The problem “Count even length binary sequences with same sum of first and second half bits” states that you are given an integer. Now find out the number of ways to construct a binary sequence of size 2*n such that the first half and second half have the same number of set bits.
Table of Contents
Example
2
6
Explanation
The binary sequences are 0000, 1001, 1010, 0110, 0101, 1111. Thus the total count is 1.
Approach
Naive Approach
One way to solve the problem is to use recursion. So, we will keep track of the number of bits that need to be set in both halves. Thus the solution is a 3 state solution. The states are the number of bits which need to be set in first half, number of bits left to be set in second half, the number of bits traversed. A general recursive solution would look like as shown in the code below.
#include <bits/stdc++.h>
using namespace std;
int n;
int rec(int a, int b, int i){
if(i == n)
if(a == 0 && b == 0)
return 1;
else
return 0;
return rec(a-1, b-1, i+1) + rec(a-1, b, i+1) + rec(a, b-1, i+1) + rec(a, b, i+1);
}
int main(){
int t;cin>>t;
while(t--){
cin>>n;
int ans = 0;
for(int i=0;i<=n;i++)
ans += rec(i, i, 0);
cout<<ans;
}
}
The solution is fine but is highly inefficient. Thus to improve the time complexity. We can use Dynamic Programming. But still the time complexity will be O(N^3) because of the three states.
A Better Approach
A better approach will be to think of changing the recursive formula and use dynamic programming to solve the problem. Instead of keeping the count for the number of bits to set in the first and second half. We can reduce both the states to a single state using the difference. Now our recursive formula is changed and so our time complexity and space complexity. We can write a solution that can run in O(N^2) time.
C++ code to Count even length binary sequences with same sum of first and second half bits
#include <bits/stdc++.h>
using namespace std;
int n;
int rec(int diff, int i, vector<vector<int>> &dp){
if(i == n)
if(diff == 0)
return 1;
else
return 0;
if(dp[diff+n][i] != -1)
return dp[diff+n][i];
return dp[diff+n][i] = rec(diff+1, i+1, dp) + rec(diff-1, i+1, dp) + 2*rec(diff, i+1, dp);
}
int main(){
cin>>n;
vector<vector<int>> dp(2*n+2, vector<int>(n+1, -1));
int ans = rec(0, 0, dp);
cout<<ans;
}
6
924
Java code to Count even length binary sequences with same sum of first and second half bits
import java.util.*;
class Main{
static int n;
static int rec(int diff, int i, int dp[][]){
if(i == n)
if(diff == 0)
return 1;
else
return 0;
if(dp[diff+n][i] != -1)
return dp[diff+n][i];
return dp[diff+n][i] = rec(diff+1, i+1, dp) + rec(diff-1, i+1, dp) + 2*rec(diff, i+1, dp);
}
public static void main(String[] args){
Scanner sc = new Scanner(System.in);
n = sc.nextInt();
int dp[][] = new int[2*n+2][n+1];
for(int i=0;i<2*n+2;i++){
for(int j=0;j<n+1;j++)
dp[i][j] = -1;
}
int ans = rec(0, 0, dp);
System.out.print(ans);
}
}6
924
Complexity Analysis
Time Complexity
O(N^2), because there were N^2 different states in the problem. Thus the time complexity is polynomial.
Space Complexity
O(N^2), because we have created a 2D DP array. Thus the space complexity is also polynomial.
Best Approach
The Best approach is to use Binomial Coefficients to compute the answer for the problem. We can consider the two halves to be independent. Then if they are independent and we simply have to set some bits. Consider we need to set k bits out of n bits. So we can simply write the number of ways to do that is equal to nCk*nCk. Thus if we compute this value for k equal to 0 to k equal to n. We would have found the answer.

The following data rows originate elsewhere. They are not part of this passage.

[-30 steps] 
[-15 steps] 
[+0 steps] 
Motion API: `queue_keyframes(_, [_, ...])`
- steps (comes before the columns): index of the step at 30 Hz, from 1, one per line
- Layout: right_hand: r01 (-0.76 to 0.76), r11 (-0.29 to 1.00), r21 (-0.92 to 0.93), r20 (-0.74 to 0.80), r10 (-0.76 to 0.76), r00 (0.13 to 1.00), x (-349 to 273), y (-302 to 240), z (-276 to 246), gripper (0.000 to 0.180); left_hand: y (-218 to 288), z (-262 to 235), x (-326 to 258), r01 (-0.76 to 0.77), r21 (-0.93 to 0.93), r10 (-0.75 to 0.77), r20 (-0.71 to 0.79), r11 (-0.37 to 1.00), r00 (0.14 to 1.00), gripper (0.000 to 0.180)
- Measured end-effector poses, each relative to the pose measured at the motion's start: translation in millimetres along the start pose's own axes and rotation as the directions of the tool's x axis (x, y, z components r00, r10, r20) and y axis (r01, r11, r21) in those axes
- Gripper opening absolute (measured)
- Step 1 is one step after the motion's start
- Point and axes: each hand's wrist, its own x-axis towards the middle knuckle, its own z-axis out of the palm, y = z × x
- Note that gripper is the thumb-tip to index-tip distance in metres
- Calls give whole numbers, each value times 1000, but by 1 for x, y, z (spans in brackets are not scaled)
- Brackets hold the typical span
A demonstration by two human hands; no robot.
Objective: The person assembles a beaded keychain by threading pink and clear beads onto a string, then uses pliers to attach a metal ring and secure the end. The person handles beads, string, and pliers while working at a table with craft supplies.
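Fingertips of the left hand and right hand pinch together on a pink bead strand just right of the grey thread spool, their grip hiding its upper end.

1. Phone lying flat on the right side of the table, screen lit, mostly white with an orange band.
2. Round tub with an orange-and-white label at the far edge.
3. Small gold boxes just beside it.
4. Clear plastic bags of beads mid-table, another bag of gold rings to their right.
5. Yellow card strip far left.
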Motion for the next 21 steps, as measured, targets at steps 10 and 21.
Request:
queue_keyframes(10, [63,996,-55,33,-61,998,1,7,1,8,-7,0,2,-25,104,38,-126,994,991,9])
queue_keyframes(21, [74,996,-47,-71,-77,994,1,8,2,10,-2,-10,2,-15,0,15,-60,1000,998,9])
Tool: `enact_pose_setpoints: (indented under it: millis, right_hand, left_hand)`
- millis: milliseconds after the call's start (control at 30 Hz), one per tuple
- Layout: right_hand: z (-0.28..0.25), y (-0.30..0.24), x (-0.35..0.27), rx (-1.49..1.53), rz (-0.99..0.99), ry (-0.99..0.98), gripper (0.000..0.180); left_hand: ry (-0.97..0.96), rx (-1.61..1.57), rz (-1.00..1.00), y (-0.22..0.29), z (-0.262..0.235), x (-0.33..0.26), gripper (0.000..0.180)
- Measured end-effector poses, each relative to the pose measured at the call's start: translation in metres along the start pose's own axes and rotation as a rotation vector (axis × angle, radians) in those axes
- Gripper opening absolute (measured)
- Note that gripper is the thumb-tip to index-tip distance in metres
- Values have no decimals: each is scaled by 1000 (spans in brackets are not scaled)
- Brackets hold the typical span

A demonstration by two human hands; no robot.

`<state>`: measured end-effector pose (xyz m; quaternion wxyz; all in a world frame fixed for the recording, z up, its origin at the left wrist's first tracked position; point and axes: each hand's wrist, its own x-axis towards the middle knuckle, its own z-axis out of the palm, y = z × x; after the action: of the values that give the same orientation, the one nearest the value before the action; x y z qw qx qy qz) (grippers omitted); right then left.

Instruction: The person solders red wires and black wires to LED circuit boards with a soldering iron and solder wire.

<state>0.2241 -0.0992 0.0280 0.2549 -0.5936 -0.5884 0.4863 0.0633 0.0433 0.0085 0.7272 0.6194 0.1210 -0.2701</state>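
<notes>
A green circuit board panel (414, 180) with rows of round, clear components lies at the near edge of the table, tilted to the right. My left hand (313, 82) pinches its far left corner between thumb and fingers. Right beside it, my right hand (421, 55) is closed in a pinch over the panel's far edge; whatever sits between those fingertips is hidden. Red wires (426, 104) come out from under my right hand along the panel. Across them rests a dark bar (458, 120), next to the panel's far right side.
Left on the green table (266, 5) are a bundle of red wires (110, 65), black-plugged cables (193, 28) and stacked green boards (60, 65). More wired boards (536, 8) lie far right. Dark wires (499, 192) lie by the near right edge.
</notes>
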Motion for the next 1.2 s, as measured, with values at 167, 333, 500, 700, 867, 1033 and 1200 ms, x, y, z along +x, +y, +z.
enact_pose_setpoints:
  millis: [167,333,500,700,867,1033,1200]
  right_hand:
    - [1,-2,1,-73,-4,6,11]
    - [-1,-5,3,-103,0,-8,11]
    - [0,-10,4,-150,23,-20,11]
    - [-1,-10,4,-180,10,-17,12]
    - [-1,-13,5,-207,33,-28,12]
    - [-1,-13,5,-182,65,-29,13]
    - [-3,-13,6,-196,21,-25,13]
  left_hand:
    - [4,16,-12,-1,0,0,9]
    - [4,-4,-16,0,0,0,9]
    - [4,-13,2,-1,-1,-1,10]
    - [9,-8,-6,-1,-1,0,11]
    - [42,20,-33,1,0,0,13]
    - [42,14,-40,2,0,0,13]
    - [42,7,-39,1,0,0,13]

C++ code to Count even length binary sequences with same sum of first and second half bits
#include <bits/stdc++.h>
using namespace std;
int main(){
int n;cin>>n;
int C = 1, answer = 1;
for (int i = 1; i<=n ; i++)
{
C = (C * (n+1-i))/i;
answer += (C*C);
}
cout<<answer;
}
6
924
Java code to Count even length binary sequences with same sum of first and second half bits
import java.util.*;
class Main{
public static void main(String[] args){
Scanner sc = new Scanner(System.in);
int n = sc.nextInt();
int answer = 1, C = 1;
for(int i = 1; i<=n; i++)
{
C = (C * (n+1-i))/i;
answer += (C*C);
}
System.out.print(answer);
}
}6
924
Complexity Analysis
Time Complexity
O(N), because we have run a single loop until N. Thus the algorithm has linear time complexity.
Space Complexity
O(1), because the space complexity is constant.